The national flock hit a near-record high of 341.5 million hens in April this year, though they have dropped slightly since then. Productivity, too, is up 2% to 77.9 eggs per 100 hens.

And the hatch rate has continued to rise, suggesting further supply pressure in 2019.

All this has led to lower prices. Between March and May, the price for conventional eggs in the south-east dropped 52%, compared with the same period last year.

It translated to a near $20m loss for US egg giant Cal-Main in its fourth quarter covering the 13 weeks to 1 June, with net sales down 36.7% to $280m.

 The firm remained profitable for its full-year figures: sales were $1.3bn, compared with $1.5bn the year before and net income was $54.2m.

Dolph Baker, chairman and CEO said the “disappointing” results in the fourth quarter represented the more challenging market conditions.

The company is diversifying from conventional cage eggs into cagefree alternatives. New facilities in Utah, Texas and Florida will add six million birds to the company’s cage-free flock.

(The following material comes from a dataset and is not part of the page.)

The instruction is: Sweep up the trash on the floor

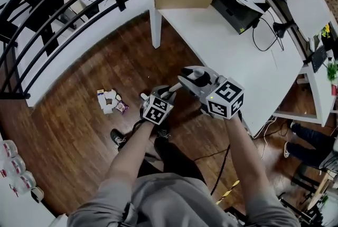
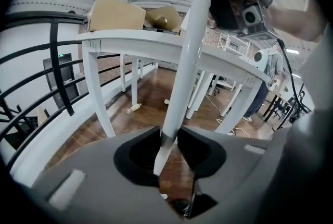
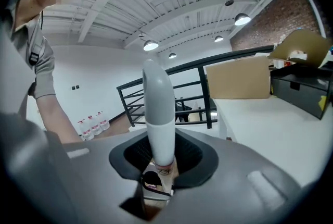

Late last year California banned the sale or production of caged eggs by 2022, and other states have passed similar legislation.

And feed, too, was a cause for concern. Mr Baker said the company expected price volatility in the coming months as, despite grain exports being down, poor weather had hampered crop progress.

“We will focus on what we can control and manage our business for the long term in spite of the current challenges facing our industry.

“We have a strong balance sheet that provides the financial flexibility to support our growth strategy, and we look forward to the opportunities ahead for Cal-Maine Foods in fiscal 2020.”